Friday, April 1, 2011

Love baseball? Try Information Please

Do you enjoy very hard trivia?  I'll be honest with you, I don't. 

Information Please is very hard trivia with an amazing twist -- it's fabulously entertaining!

It is so because of the care-freeness of the game and the participants involved.  It all starts with Clifton Fadiman, who is sharp as a tack intellectually and his humor is sly and first rate. 

For instance, if you enjoy baseball (and it must be said that I love baseball!) you can find out many little tidbits on most every show.  I thought of this show because today the baseball season starts in the Major Leagues.

John Kieren is the resident sports expert on the show and knows a pitcher named Doc Pruitt "owned" Babe Ruth, striking him out a ridiculous 11 of 13 times he faced him.  He also shared the fat that Pruitt was left-handed and became a full-time dentist after his playing days. 

Kieren will also let you know that Casey Stengel got his first name because he was born in Kansas City (K.C.)

But it's not just baseball that gets the trivia treatment.  Science, politics, religion, geography, music, literature and even original limericks make the rounds.

The show is ripe with ingenious puns.  For instance, Fadiman asked the panel to name footwear in lines of literature.  Franklin P. Adams, who was a fixture on the show since the beginning, quipped, "These are the times that try men's souls."

Believe it or not, for a stuffy quiz show, the participants and the quizmaster yuk it up quite a bit - and this is the charm of the show.  Very few of us know the specifics of Shakepeare backwards and forwards or who made the final out in the 1922 World Series.  While you get a myriad of impossible-to-answer questions, you also get to hear four very scholarly men (and an occasional lady) sing barbershop quartet style;  the fact is that they can't sing -- which makes it even more fun.

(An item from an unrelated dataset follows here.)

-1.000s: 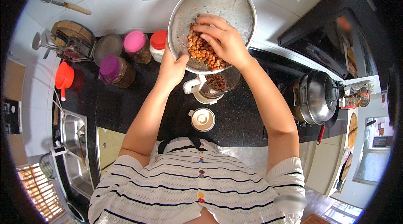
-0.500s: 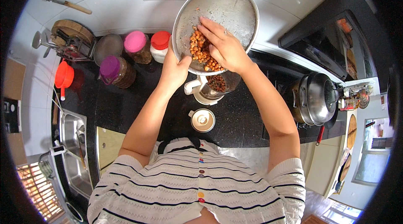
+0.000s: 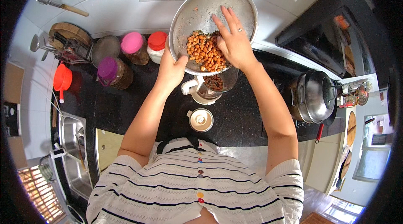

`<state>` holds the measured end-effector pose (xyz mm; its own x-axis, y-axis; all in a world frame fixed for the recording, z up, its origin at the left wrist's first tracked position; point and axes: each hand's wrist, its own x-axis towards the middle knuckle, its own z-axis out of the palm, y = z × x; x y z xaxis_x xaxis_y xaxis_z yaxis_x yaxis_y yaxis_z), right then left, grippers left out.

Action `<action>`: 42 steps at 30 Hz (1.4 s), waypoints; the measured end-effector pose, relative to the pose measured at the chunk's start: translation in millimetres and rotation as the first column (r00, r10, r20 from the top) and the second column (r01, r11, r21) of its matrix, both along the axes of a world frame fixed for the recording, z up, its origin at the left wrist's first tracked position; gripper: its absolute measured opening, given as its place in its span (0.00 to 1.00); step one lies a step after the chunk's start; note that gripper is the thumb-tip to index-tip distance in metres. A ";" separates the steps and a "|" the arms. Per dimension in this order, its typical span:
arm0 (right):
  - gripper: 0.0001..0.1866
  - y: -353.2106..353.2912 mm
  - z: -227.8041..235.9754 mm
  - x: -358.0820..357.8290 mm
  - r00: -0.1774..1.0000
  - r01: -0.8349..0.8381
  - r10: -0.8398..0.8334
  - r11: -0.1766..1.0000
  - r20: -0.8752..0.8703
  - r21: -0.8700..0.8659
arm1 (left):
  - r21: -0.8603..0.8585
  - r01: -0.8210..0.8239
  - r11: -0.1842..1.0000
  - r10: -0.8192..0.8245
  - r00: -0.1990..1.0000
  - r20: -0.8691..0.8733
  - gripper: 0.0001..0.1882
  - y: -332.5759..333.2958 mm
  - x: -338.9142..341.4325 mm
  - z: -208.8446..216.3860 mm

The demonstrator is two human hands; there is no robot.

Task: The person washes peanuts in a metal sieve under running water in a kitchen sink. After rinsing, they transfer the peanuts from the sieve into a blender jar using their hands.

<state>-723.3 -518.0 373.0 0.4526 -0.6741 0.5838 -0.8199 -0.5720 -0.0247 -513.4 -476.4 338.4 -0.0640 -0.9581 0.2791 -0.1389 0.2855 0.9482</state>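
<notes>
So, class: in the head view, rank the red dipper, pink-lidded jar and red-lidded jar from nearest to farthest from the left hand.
From the left hand on the pan:
1. Red-lidded jar, just to its left.
2. Pink-lidded jar, further left.
3. Red dipper, far left.

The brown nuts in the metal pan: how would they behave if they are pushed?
The brown nuts would probably roll apart easily, being small, rounded and loose. They may slide, since the metal pan appears tilted and they gather toward its lower side. Each is likely light, looking small beside the fingers.
</notes>
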 end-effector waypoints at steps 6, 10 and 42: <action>0.31 24.0 -22.4 -11.7 0.987 -0.119 0.086 0.958 0.132 0.263 | -0.004 -0.049 0.999 0.049 0.999 -0.003 0.30 0.2 -0.8 -4.4; 0.29 39.3 -21.4 -17.6 0.988 -0.061 -0.004 0.906 0.152 0.418 | -0.051 -0.049 0.997 0.050 0.999 0.016 0.29 -2.3 0.5 -9.1; 0.34 26.6 -19.7 -5.4 0.933 -0.314 0.223 0.888 0.281 0.336 | -0.078 -0.054 0.996 0.055 0.998 0.009 0.29 -1.0 -6.8 -10.1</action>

Another fun feature of the show is that often the fourth part of the panel will be a Hollywood actor or actress.  Orson Welles and Boris Karloff are among the participants who find themselves looking rather brilliant but others did not fare so well or only answered questions about films, plays, popular tunes  or vaudeville.

Oscar Levant is one of the funniest ad-libbers out there and a genius when it comes to music.  It's hard to describe Levant, he must be heard to be appreciated.

This is the second time I have written to beckon you to Information Please.  I do this once again to let you know that you are missing a lot of fun.



©Jimbo 2010/2011

2 comments:

  1. You talked me into it. Sometime this week I will download some of the shows and start entering them into my cue.

    ReplyDelete
  2. I'm very happy you have finally succumbed to my wanton brow-beating on this program. I don't think you will regret it.

    I can understand why someone would bypass Lum and Abner or even Milton Berle but I can not understand how you can bypass Vic and Sade. In my Top 75, I think Vic and Sade has slipped into #1, my friend.